-- Directions for this task --
Your output should reproduce each entry exactly, with none of its pictures.

○ ○ ○ ○ ○

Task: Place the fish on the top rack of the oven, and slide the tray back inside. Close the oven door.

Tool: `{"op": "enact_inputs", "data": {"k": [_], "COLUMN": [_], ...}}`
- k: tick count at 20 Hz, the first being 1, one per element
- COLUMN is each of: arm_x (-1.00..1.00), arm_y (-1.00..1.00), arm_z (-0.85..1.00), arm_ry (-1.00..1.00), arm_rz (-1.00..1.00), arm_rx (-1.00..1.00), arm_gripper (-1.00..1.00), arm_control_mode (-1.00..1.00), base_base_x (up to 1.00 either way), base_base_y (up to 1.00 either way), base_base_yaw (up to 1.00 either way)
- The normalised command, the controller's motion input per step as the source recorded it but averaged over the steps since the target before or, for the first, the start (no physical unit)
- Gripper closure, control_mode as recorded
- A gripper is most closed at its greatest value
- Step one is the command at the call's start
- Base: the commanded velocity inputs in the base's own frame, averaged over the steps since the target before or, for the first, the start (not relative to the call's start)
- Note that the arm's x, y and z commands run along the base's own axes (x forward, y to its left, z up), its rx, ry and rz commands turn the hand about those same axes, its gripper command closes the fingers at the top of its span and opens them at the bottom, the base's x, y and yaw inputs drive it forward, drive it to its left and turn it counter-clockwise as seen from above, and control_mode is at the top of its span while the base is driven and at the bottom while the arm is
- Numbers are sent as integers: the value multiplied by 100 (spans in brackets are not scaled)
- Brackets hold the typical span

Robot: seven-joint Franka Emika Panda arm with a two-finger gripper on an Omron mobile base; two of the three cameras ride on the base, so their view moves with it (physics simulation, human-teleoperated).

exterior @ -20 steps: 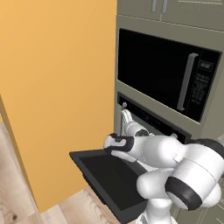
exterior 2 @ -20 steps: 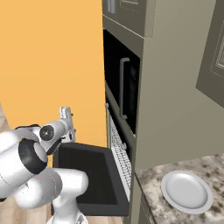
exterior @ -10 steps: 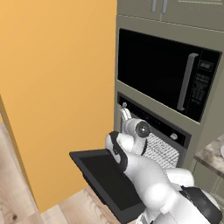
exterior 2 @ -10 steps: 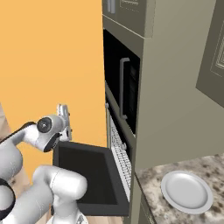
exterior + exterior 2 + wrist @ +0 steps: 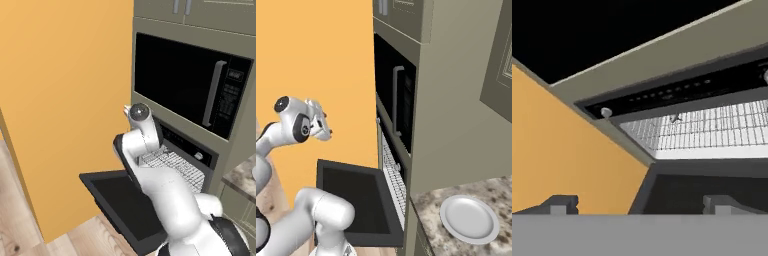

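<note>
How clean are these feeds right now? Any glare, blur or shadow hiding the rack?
Left base view: sharp, flat render lighting, no glare; the arm covers part of the top rack. Right base view: crisp, oven door evenly dark. Hand view: slightly soft, rack bars still readable, no cast shadows.

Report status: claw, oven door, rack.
Claw open, empty, raised above the oven door. Door down; top rack slid partly out. White plate bare on counter; nothing blocking.
</note>
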Motion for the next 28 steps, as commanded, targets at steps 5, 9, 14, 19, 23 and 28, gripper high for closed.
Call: {"op": "enact_inputs", "data": {"k": [5,9,14,19,23,28], "arm_x": [-29,-90,-99,-41,-23,-18], "arm_y": [98,98,75,70,70,70], "arm_z": [1,-47,-65,-80,-82,-82], "arm_ry": [24,-27,-52,-19,-8,-6], "arm_rz": [16,-2,-9,-18,-20,-22], "arm_rx": [-37,-27,-16,-12,-12,-13], "arm_gripper": [-100,-100,-100,-100,-100,-100], "arm_control_mode": [-100,-100,-100,-100,-100,-100], "base_base_x": [0,0,0,0,0,0], "base_base_y": [0,0,0,0,0,0], "base_base_yaw": [0,0,0,0,0,0]}}
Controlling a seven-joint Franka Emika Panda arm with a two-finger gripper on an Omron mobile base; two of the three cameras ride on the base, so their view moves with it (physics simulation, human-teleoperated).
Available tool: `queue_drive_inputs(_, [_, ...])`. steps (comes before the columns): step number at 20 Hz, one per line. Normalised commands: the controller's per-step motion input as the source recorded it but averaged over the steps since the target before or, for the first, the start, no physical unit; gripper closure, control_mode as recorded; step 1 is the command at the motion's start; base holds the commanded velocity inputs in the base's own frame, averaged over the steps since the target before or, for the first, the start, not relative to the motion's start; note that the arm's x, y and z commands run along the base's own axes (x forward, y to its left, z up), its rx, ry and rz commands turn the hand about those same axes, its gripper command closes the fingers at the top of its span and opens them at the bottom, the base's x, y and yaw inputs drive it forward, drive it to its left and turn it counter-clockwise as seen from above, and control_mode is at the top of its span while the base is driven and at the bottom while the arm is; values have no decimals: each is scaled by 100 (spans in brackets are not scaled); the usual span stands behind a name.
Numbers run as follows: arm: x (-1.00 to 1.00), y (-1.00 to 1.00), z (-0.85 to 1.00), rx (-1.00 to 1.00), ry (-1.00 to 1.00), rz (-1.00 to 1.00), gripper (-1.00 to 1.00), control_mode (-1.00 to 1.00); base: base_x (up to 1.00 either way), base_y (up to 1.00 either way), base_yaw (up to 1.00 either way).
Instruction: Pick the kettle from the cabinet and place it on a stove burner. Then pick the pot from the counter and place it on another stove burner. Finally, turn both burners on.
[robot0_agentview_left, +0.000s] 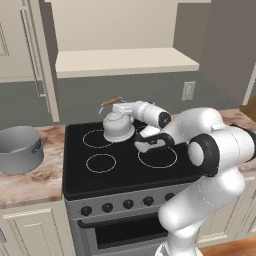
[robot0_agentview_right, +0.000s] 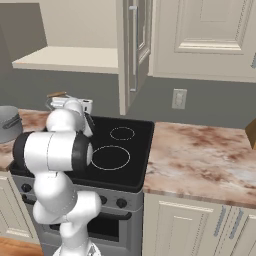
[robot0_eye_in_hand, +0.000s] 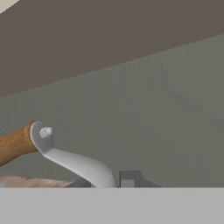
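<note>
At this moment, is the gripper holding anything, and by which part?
The gripper is shut on the kettle, gripping the metal arm of its handle below the wooden top.

- The arm (robot0_agentview_left: 210, 165) rises from the base, bends at a raised elbow and reaches forward and to its left
- The wrist lies roughly level; the hand points leftward
- The tool (robot0_agentview_left: 114, 107) has its jaws closed; what they grip cannot be told
</note>
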Motion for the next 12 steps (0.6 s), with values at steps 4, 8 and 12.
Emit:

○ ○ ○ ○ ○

-- Written response --
Task: Place the fish on the top rack of the oven, and slide the tray back inside. Close the oven door.

Tool: `{"op": "enact_inputs", "data": {"k": [_], "COLUMN": [_], ...}}`
- k: tick count at 20 Hz, the first being 1, one per element
- COLUMN is each of: arm_x (-1.00..1.00), arm_y (-1.00..1.00), arm_z (-0.85..1.00), arm_ry (-1.00..1.00), arm_rz (-1.00..1.00), arm_rx (-1.00..1.00), arm_gripper (-1.00..1.00), arm_control_mode (-1.00..1.00), base_base_x (up to 1.00 either way), base_base_y (up to 1.00 either way), base_base_yaw (up to 1.00 either way)
- The normalised command, the controller's motion input per step as the source recorded it but averaged over the steps since the target before or, for the first, the start (no physical unit)
- Gripper closure, control_mode as recorded
- A gripper is most closed at its greatest value
- Step one is the command at the call's start
- Base: the commanded velocity inputs in the base's own frame, averaged over the steps since the target before or, for the first, the start (not relative to the call's start)
- Note that the arm's x, y and z commands run along the base's own axes (x forward, y to its left, z up), its rx, ry and rz commands turn the hand about those same axes, its gripper command closes the fingers at the top of its span and opens them at the bottom, the base's x, y and yaw inputs drive it forward, drive it to its left and turn it counter-clockwise as seen from above, and control_mode is at the top of its span while the base is driven and at the bottom while the arm is
- Numbers are sent as integers: the value multiplied by 100 (spans in brackets are not scaled)
- Brackets hold the typical span

Robot: seven-joint Franka Emika Panda arm with a two-finger gripper on an Omron mobile base; two of the three cameras ride on the base, so their view moves with it (physics simulation, human-teleoperated).

exterior @ -20 steps: 
exterior 2 @ -20 steps: 
exterior @ -10 steps: 
exterior 2 @ -10 steps: 
exterior + exterior 2 + wrist @ +0 steps: 

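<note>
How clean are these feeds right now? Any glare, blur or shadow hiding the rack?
Left base view: sharp, flat render lighting, no glare; the arm covers part of the top rack. Right base view: crisp, oven door evenly dark. Hand view: slightly soft, rack bars still readable, no cast shadows.

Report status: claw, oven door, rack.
Claw open, empty, raised above the oven door. Door down; top rack slid partly out. White plate bare on counter; nothing blocking.
</note>
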Motion for the next 28 steps, as commanded, targets at steps 5, 9, 14, 19, 23 and 28, gripper high for closed.
Call: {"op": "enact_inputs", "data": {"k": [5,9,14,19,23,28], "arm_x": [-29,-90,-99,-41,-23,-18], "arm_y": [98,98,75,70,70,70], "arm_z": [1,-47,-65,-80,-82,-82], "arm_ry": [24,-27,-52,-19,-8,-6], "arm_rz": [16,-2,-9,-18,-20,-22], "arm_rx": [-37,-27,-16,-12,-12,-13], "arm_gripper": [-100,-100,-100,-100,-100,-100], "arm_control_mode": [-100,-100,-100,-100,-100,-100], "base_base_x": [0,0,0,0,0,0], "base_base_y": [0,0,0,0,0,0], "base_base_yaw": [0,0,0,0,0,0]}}
Controlling a seven-joint Franka Emika Panda arm with a two-finger gripper on an Omron mobile base; two of the three cameras ride on the base, so their view moves with it (physics simulation, human-teleoperated).
Available tool: `queue_drive_inputs(_, [_, ...])`. steps (comes before the columns): step number at 20 Hz, one per line. Normalised commands: the controller's per-step motion input as the source recorded it but averaged over the steps since the target before or, for the first, the start, no physical unit; gripper closure, control_mode as recorded; step 1 is the command at the motion's start; base holds the commanded velocity inputs in the base's own frame, averaged over the steps since the target before or, for the first, the start, not relative to the motion's start; note that the arm's x, y and z commands run along the base's own axes (x forward, y to its left, z up), its rx, ry and rz commands turn the hand about those same axes, its gripper command closes the fingers at the top of its span and opens them at the bottom, the base's x, y and yaw inputs drive it forward, drive it to its left and turn it counter-clockwise as seen from above, and control_mode is at the top of its span while the base is driven and at the bottom while the arm is; values have no decimals: each is scaled by 100 (spans in brackets are not scaled); the usual span stands behind a name.
Numbers run as follows: arm: x (-1.00 to 1.00), y (-1.00 to 1.00), z (-0.85 to 1.00), rx (-1.00 to 1.00), ry (-1.00 to 1.00), rz (-1.00 to 1.00), gripper (-1.00 to 1.00), control_mode (-1.00 to 1.00); base: base_x (up to 1.00 either way), base_y (up to 1.00 either way), base_yaw (up to 1.00 either way).
Instruction: Pick the kettle from the cabinet and place it on a stove burner. Then pick the pot from the counter and place it on another stove burner. Finally, turn both burners on.
[robot0_agentview_left, +0.000s] 
[robot0_agentview_right, +0.000s] 
[robot0_eye_in_hand, +0.000s] 
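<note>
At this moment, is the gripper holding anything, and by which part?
The gripper is shut on the kettle, gripping the metal arm of its handle below the wooden top.

- The arm (robot0_agentview_left: 210, 165) rises from the base, bends at a raised elbow and reaches forward and to its left
- The wrist lies roughly level; the hand points leftward
- The tool (robot0_agentview_left: 114, 107) has its jaws closed; what they grip cannot be told
</note>
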Motion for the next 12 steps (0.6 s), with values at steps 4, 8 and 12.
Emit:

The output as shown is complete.